DATA EXTRACT:
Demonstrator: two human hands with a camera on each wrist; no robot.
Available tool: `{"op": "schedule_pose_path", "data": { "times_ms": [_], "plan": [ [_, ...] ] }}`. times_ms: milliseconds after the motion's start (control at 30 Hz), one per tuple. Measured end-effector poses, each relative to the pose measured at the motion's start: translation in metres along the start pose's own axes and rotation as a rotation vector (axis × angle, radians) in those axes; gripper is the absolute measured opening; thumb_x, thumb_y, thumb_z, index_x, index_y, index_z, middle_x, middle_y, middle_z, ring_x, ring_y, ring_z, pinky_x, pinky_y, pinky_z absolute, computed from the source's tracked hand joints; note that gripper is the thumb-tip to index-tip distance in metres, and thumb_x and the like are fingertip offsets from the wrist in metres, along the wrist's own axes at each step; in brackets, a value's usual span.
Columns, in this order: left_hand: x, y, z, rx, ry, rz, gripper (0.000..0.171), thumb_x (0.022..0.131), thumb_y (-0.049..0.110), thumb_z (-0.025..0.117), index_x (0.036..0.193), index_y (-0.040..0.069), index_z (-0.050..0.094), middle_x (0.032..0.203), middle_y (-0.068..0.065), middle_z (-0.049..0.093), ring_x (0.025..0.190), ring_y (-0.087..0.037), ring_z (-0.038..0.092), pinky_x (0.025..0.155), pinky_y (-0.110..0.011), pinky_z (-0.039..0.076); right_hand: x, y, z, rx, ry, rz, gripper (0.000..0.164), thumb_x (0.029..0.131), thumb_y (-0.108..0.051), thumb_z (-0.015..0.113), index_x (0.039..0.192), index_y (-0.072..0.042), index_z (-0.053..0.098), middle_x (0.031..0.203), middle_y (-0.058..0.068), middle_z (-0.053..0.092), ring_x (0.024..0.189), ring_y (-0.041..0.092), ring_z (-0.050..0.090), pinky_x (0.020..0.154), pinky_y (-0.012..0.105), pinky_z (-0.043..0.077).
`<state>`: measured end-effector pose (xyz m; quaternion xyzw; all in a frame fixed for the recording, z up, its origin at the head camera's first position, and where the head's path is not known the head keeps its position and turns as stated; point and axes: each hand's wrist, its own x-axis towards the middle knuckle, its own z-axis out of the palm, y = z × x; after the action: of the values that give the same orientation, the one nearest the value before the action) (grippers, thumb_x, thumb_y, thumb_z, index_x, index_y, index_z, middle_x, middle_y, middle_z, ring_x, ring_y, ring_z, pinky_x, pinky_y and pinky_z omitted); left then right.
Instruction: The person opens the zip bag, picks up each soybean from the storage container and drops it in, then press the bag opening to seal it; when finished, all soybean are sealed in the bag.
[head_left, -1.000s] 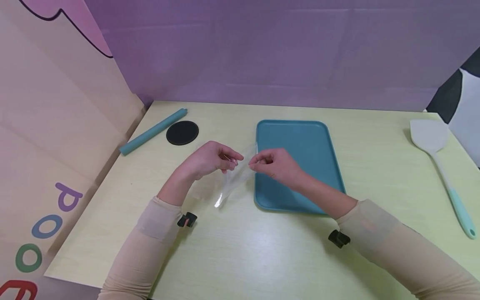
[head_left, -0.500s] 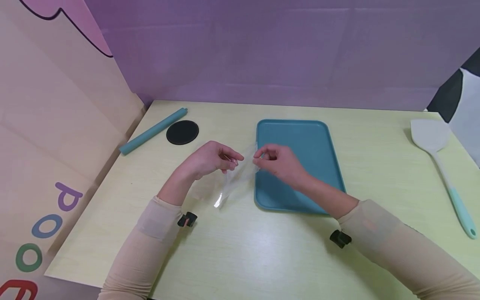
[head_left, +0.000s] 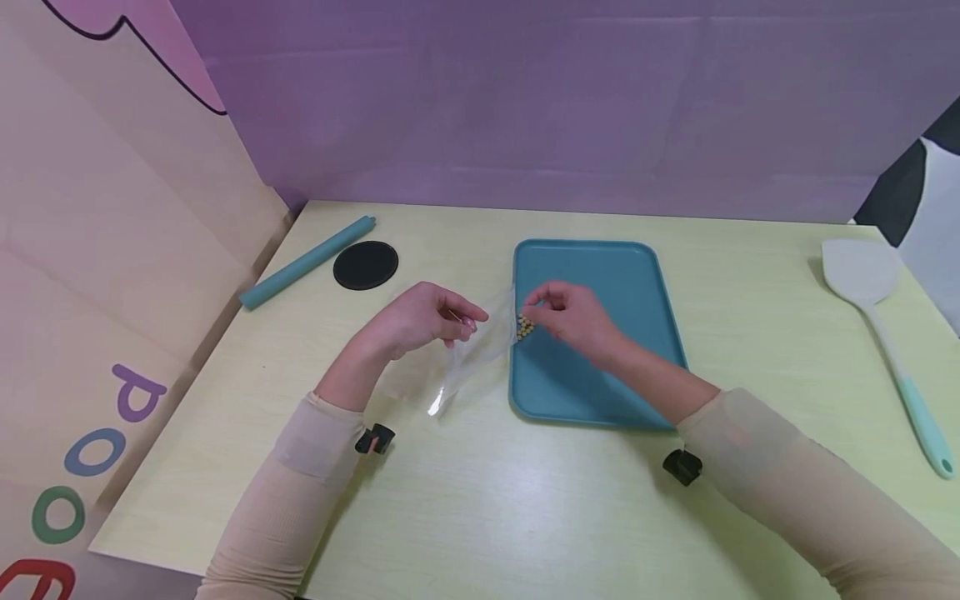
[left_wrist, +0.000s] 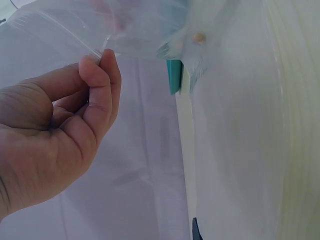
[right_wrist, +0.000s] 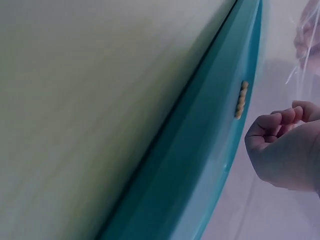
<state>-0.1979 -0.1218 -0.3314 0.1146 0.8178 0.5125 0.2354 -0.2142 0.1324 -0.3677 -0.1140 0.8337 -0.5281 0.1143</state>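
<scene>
My left hand pinches the edge of a clear plastic bag, which spreads toward the tray's left rim. In the left wrist view, thumb and fingertips meet on the film. A small pile of round tan beans lies on the blue tray, at its left side. Right at the pile is my right hand, its fingers curled with thumb and index close together. Whether a bean sits between those fingertips is hidden. The right wrist view shows the beans along the tray, beside the curled right hand.
A blue-green rod and a black disc lie at the table's back left. Toward the right edge rests a white turner with a mint handle. A purple backdrop stands behind the table.
My right hand has shifted right and slightly back, away from the bag and over the tray. The beans, hidden at first, now show. My left hand has stayed put on the bag.
</scene>
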Motion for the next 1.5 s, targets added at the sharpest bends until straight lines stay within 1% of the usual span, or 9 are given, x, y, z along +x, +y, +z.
{"op": "schedule_pose_path", "data": {
  "times_ms": [100, 200, 333, 400, 633, 833, 1067, 1333, 1500],
  "plan": [
    [-0.001, 0.000, 0.000, 0.004, 0.001, -0.004, 0.030, 0.094, 0.001, 0.068, 0.124, 0.000, 0.071, 0.114, -0.022, 0.068, 0.088, -0.029, 0.062, 0.093, -0.054, 0.050, 0.004, 0.004, -0.001, -0.018, 0.002, 0.031, 0.017, 0.098, -0.018, 0.069, 0.106, -0.003, 0.069, 0.063, 0.001, 0.046, 0.059, 0.018, 0.044, 0.058, 0.030, 0.040],
    [-0.001, 0.000, 0.000, 0.012, 0.001, -0.002, 0.030, 0.095, 0.002, 0.068, 0.124, 0.000, 0.071, 0.113, -0.021, 0.069, 0.085, -0.027, 0.061, 0.092, -0.052, 0.051, 0.007, 0.007, -0.002, -0.070, 0.004, 0.059, 0.017, 0.097, -0.018, 0.069, 0.106, -0.003, 0.071, 0.066, 0.002, 0.050, 0.062, 0.018, 0.046, 0.059, 0.030, 0.041],
    [-0.001, 0.000, 0.000, 0.009, -0.002, 0.000, 0.030, 0.095, 0.002, 0.068, 0.125, 0.000, 0.071, 0.113, -0.021, 0.068, 0.092, -0.034, 0.062, 0.092, -0.053, 0.051, 0.010, 0.011, -0.001, -0.172, -0.004, 0.074, 0.017, 0.097, -0.019, 0.069, 0.106, -0.004, 0.073, 0.071, 0.006, 0.057, 0.066, 0.018, 0.051, 0.062, 0.030, 0.043],
    [0.000, -0.001, 0.000, 0.006, -0.002, -0.001, 0.030, 0.095, 0.001, 0.068, 0.125, 0.000, 0.070, 0.114, -0.022, 0.068, 0.095, -0.037, 0.061, 0.092, -0.053, 0.051, 0.011, 0.013, -0.002, -0.198, -0.010, 0.073, 0.017, 0.098, -0.018, 0.068, 0.105, -0.004, 0.073, 0.072, 0.007, 0.059, 0.065, 0.018, 0.052, 0.062, 0.030, 0.044],
    [0.000, 0.001, 0.000, 0.007, 0.000, -0.006, 0.030, 0.095, 0.001, 0.068, 0.125, 0.000, 0.071, 0.114, -0.022, 0.068, 0.091, -0.033, 0.062, 0.093, -0.054, 0.051, 0.013, 0.018, -0.003, -0.252, -0.018, 0.039, 0.015, 0.098, -0.017, 0.067, 0.103, -0.004, 0.072, 0.069, 0.007, 0.059, 0.060, 0.018, 0.054, 0.060, 0.031, 0.046],
    [-0.001, 0.002, 0.001, 0.014, 0.002, -0.011, 0.030, 0.095, 0.002, 0.069, 0.125, 0.001, 0.071, 0.111, -0.019, 0.069, 0.092, -0.033, 0.062, 0.092, -0.052, 0.051, 0.015, 0.021, -0.004, -0.287, -0.017, 0.010, 0.012, 0.097, -0.013, 0.068, 0.101, -0.003, 0.072, 0.067, 0.006, 0.059, 0.059, 0.017, 0.052, 0.057, 0.029, 0.044],
    [-0.001, 0.003, 0.001, 0.005, -0.003, -0.014, 0.030, 0.095, 0.002, 0.069, 0.125, 0.000, 0.071, 0.115, -0.022, 0.068, 0.099, -0.041, 0.061, 0.093, -0.054, 0.051, 0.015, 0.024, -0.005, -0.360, -0.018, -0.052, 0.009, 0.096, -0.010, 0.068, 0.098, -0.003, 0.074, 0.070, 0.005, 0.062, 0.062, 0.018, 0.052, 0.060, 0.031, 0.043],
    [-0.001, 0.002, 0.001, 0.006, -0.009, -0.014, 0.030, 0.095, 0.002, 0.068, 0.125, 0.000, 0.070, 0.115, -0.021, 0.068, 0.101, -0.041, 0.061, 0.092, -0.051, 0.052, 0.011, 0.022, -0.003, -0.405, -0.031, -0.090, 0.006, 0.095, -0.007, 0.068, 0.097, -0.004, 0.073, 0.071, 0.004, 0.060, 0.063, 0.019, 0.050, 0.060, 0.032, 0.041],
    [-0.001, 0.002, 0.000, 0.010, -0.005, -0.011, 0.030, 0.095, 0.002, 0.069, 0.125, 0.000, 0.071, 0.114, -0.021, 0.068, 0.096, -0.037, 0.062, 0.091, -0.051, 0.052, 0.009, 0.021, -0.004, -0.429, -0.031, -0.109, 0.006, 0.095, -0.007, 0.069, 0.096, -0.002, 0.073, 0.072, 0.004, 0.061, 0.063, 0.018, 0.050, 0.061, 0.032, 0.041]
  ]
}}
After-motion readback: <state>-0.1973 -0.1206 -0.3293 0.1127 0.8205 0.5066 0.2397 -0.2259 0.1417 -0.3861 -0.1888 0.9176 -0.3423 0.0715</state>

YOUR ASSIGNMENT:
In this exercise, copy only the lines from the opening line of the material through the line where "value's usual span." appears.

ANSWER SPACE:
Demonstrator: two human hands with a camera on each wrist; no robot.
Available tool: `{"op": "schedule_pose_path", "data": { "times_ms": [_], "plan": [ [_, ...] ] }}`. times_ms: milliseconds after the motion's start (control at 30 Hz), one per tuple. Measured end-effector poses, each relative to the pose measured at the motion's start: translation in metres along the start pose's own axes and rotation as a rotation vector (axis × angle, radians) in those axes; gripper is the absolute measured opening; thumb_x, thumb_y, thumb_z, index_x, index_y, index_z, middle_x, middle_y, middle_z, ring_x, ring_y, ring_z, pinky_x, pinky_y, pinky_z absolute, computed from the source's tracked hand joints; note that gripper is the thumb-tip to index-tip distance in metres, and thumb_x and the like are fingertip offsets from the wrist in metres, along the wrist's own axes at each step; in brackets, a value's usual span.

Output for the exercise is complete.